Return the records as they stand. No picture is to be included.

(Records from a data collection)
= = =

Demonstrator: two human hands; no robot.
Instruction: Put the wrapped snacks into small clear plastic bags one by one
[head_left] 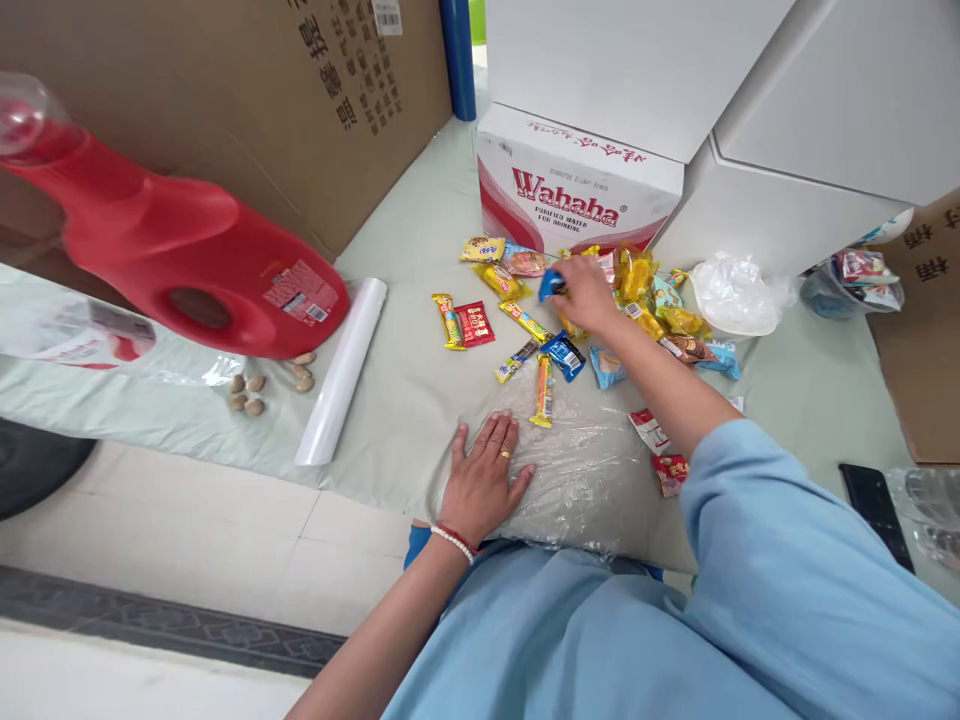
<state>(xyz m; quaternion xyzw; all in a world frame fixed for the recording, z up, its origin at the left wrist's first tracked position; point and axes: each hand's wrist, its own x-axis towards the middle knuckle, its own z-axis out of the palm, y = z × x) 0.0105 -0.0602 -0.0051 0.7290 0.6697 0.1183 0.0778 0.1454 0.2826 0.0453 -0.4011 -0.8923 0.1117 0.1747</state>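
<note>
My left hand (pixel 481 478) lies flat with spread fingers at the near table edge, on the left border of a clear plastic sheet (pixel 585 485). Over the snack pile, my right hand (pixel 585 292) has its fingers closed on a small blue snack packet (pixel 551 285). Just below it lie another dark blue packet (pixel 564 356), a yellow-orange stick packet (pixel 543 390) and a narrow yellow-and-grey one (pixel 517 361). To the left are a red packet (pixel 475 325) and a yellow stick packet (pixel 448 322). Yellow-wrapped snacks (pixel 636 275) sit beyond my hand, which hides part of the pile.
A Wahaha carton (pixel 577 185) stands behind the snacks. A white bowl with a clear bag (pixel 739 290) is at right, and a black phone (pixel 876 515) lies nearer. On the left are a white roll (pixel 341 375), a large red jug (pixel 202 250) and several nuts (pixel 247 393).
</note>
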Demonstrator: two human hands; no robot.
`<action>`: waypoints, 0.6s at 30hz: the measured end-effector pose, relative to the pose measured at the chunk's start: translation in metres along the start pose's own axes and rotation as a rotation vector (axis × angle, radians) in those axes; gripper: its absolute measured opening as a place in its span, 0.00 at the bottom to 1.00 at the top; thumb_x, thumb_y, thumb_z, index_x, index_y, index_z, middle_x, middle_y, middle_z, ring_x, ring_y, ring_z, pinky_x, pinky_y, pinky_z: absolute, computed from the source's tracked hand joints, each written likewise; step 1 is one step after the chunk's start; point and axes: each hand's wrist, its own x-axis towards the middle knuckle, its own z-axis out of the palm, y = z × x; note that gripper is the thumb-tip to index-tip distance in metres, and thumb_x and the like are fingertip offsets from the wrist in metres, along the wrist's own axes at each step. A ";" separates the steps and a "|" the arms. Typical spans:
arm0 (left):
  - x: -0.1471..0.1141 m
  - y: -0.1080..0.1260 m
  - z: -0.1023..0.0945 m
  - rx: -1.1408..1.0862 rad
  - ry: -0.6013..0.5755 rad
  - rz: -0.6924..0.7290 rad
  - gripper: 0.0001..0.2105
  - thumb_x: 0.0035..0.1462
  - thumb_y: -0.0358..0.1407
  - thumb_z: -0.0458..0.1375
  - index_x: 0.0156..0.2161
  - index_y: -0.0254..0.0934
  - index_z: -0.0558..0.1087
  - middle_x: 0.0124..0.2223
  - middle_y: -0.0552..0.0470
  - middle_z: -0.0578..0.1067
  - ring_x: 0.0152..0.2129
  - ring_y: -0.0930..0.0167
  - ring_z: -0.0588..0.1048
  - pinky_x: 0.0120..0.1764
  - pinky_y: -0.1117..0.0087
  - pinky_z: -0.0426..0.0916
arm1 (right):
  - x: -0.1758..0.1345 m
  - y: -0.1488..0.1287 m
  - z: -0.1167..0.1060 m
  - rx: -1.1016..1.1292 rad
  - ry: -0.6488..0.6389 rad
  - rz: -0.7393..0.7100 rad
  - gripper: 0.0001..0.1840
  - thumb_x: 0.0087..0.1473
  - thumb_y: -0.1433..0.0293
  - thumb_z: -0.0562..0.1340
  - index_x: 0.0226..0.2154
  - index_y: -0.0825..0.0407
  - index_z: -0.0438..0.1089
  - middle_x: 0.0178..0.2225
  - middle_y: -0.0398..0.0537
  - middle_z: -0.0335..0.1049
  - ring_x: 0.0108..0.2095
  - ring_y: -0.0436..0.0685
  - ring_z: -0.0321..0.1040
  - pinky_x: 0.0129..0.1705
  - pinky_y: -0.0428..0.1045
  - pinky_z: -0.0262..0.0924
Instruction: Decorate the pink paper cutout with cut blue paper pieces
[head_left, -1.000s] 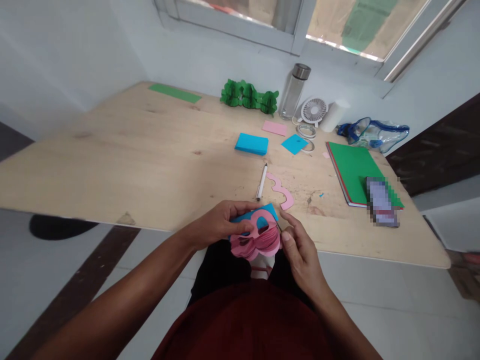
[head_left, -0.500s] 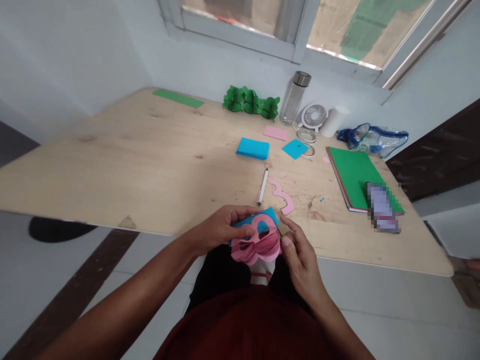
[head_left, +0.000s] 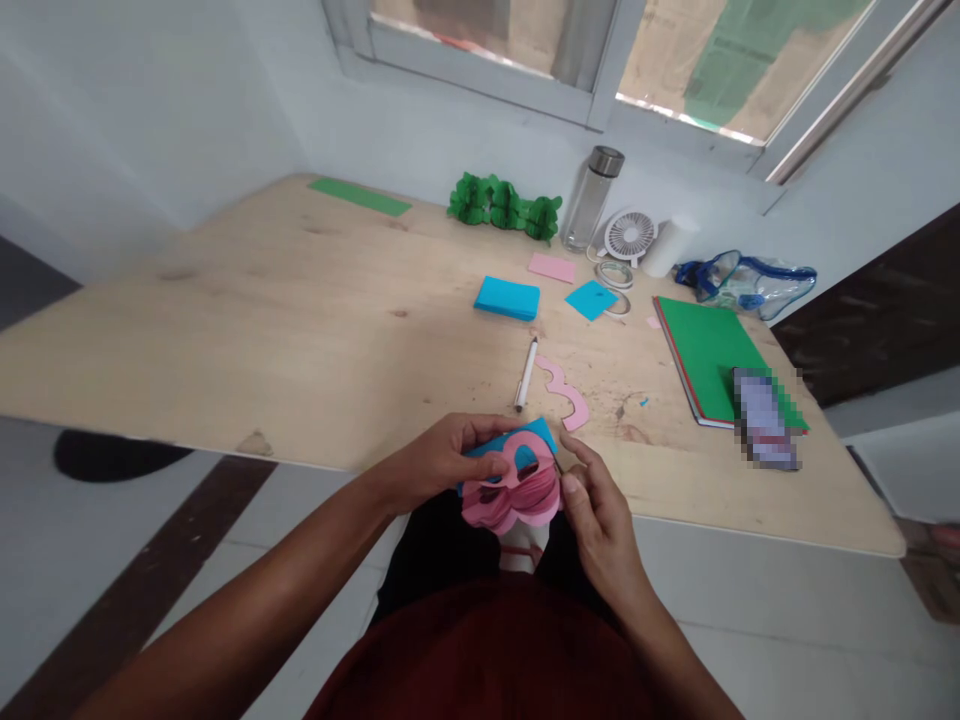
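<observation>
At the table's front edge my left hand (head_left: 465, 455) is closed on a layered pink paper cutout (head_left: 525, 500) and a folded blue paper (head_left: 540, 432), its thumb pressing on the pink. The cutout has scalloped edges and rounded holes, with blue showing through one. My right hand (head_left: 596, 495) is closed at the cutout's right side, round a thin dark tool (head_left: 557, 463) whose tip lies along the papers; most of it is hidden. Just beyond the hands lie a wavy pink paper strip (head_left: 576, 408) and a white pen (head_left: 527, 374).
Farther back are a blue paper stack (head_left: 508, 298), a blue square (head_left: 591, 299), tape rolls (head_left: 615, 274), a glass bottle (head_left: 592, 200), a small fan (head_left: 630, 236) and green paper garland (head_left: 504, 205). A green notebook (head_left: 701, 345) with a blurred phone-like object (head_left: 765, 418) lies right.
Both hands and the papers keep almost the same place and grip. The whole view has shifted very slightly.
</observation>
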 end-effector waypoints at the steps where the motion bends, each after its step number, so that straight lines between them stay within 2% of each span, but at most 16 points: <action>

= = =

*Exercise solution*:
Demonstrator: two human hands; no robot.
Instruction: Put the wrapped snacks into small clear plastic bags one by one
[head_left] 
<state>(xyz m; quaternion xyzw; all in a world frame fixed for the recording, z up, its origin at the left wrist's first tracked position; point and axes: each hand's wrist, its own x-axis towards the middle knuckle, its own z-axis out of the palm, y = z × x) 0.0105 -0.0602 -0.0051 0.7290 0.6697 0.1183 0.0778 0.1454 0.2826 0.0453 -0.4011 -0.8923 0.1117 0.1747</state>
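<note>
My left hand (pixel 481 478) lies flat with spread fingers at the near table edge, on the left border of a clear plastic sheet (pixel 585 485). Over the snack pile, my right hand (pixel 585 292) has its fingers closed on a small blue snack packet (pixel 551 285). Just below it lie another dark blue packet (pixel 564 356), a yellow-orange stick packet (pixel 543 390) and a narrow yellow-and-grey one (pixel 517 361). To the left are a red packet (pixel 475 325) and a yellow stick packet (pixel 448 322). Yellow-wrapped snacks (pixel 636 275) sit beyond my hand, which hides part of the pile.
A Wahaha carton (pixel 577 185) stands behind the snacks. A white bowl with a clear bag (pixel 739 290) is at right, and a black phone (pixel 876 515) lies nearer. On the left are a white roll (pixel 341 375), a large red jug (pixel 202 250) and several nuts (pixel 247 393).
</note>
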Demonstrator: two human hands; no robot.
`<action>`: waypoints, 0.6s at 30hz: the measured end-effector pose, relative to the pose measured at the chunk's start: translation in metres along the start pose's own axes and rotation as a rotation vector (axis × angle, radians) in those axes; gripper: its absolute measured opening as a place in its span, 0.00 at the bottom to 1.00 at the top; thumb_x, thumb_y, thumb_z, index_x, index_y, index_z, middle_x, middle_y, middle_z, ring_x, ring_y, ring_z, pinky_x, pinky_y, pinky_z: absolute, computed from the source's tracked hand joints, each written likewise; step 1 is one step after the chunk's start; point and axes: each hand's wrist, its own x-axis towards the middle knuckle, its own z-axis out of the palm, y = z × x; note that gripper is the thumb-tip to index-tip distance in metres, and thumb_x and the like are fingertip offsets from the wrist in metres, along the wrist's own axes at each step. A ";" separates the steps and a "|" the arms. Typical spans:
arm0 (left):
  - x: -0.1471..0.1141 m
  - y: -0.1080..0.1260 m
  - z: -0.1023..0.0945 m
  - rx: -1.1408..1.0862 rad
  - ry: -0.6013..0.5755 rad
  - rz: -0.6924..0.7290 rad
  - gripper: 0.0001..0.2105
  - thumb_x: 0.0035..0.1462
  - thumb_y: -0.0358..0.1407
  - thumb_z: -0.0458..0.1375
  - index_x: 0.0156..0.2161
  - index_y: -0.0254..0.0934
  - index_z: -0.0558..0.1087
  - middle_x: 0.0124..0.2223
  - middle_y: -0.0552..0.0470
  - middle_z: -0.0578..0.1067
  - ring_x: 0.0152..0.2129
  - ring_y: -0.0930..0.0167
  - ring_z: -0.0588..0.1048
  - pinky_x: 0.0120..0.1764
  - pinky_y: -0.1117..0.0087
  - pinky_z: -0.0426..0.0916
arm1 (right):
  - x: -0.1758..0.1345 m
  - y: -0.1488..0.1287 m
  - z: -0.1167..0.1060 m
  - rx: -1.1016..1.1292 rad
  - ry: -0.6488..0.6389 rad
  - rz: -0.7393..0.7100 rad
  - gripper: 0.0001..0.1840
  - thumb_x: 0.0087..0.1473
  - thumb_y: -0.1433..0.0293
  - thumb_z: -0.0562..0.1340
  - index_x: 0.0226..0.2154
  - index_y: -0.0825..0.0407
  - index_z: -0.0438..0.1089
  - middle_x: 0.0178..0.2225
  - middle_y: -0.0398..0.0537
  - middle_z: -0.0335..0.1049
  - ring_x: 0.0108..0.2095
  - ring_y: -0.0436..0.0685
  - ring_z: -0.0321..0.1040
  - pinky_x: 0.0129..0.1705
  - pinky_y: -0.0428..0.1045
  - pinky_z: -0.0262..0.0924
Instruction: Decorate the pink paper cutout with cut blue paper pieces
[head_left, -1.000s] 
[head_left, -0.500s] 
[head_left, +0.000s] 
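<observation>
At the table's front edge my left hand (head_left: 465, 455) is closed on a layered pink paper cutout (head_left: 525, 500) and a folded blue paper (head_left: 540, 432), its thumb pressing on the pink. The cutout has scalloped edges and rounded holes, with blue showing through one. My right hand (head_left: 596, 495) is closed at the cutout's right side, round a thin dark tool (head_left: 557, 463) whose tip lies along the papers; most of it is hidden. Just beyond the hands lie a wavy pink paper strip (head_left: 576, 408) and a white pen (head_left: 527, 374).
Farther back are a blue paper stack (head_left: 508, 298), a blue square (head_left: 591, 299), tape rolls (head_left: 615, 274), a glass bottle (head_left: 592, 200), a small fan (head_left: 630, 236) and green paper garland (head_left: 504, 205). A green notebook (head_left: 701, 345) with a blurred phone-like object (head_left: 765, 418) lies right.
Both hands and the papers keep almost the same place and grip. The whole view has shifted very slightly.
</observation>
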 end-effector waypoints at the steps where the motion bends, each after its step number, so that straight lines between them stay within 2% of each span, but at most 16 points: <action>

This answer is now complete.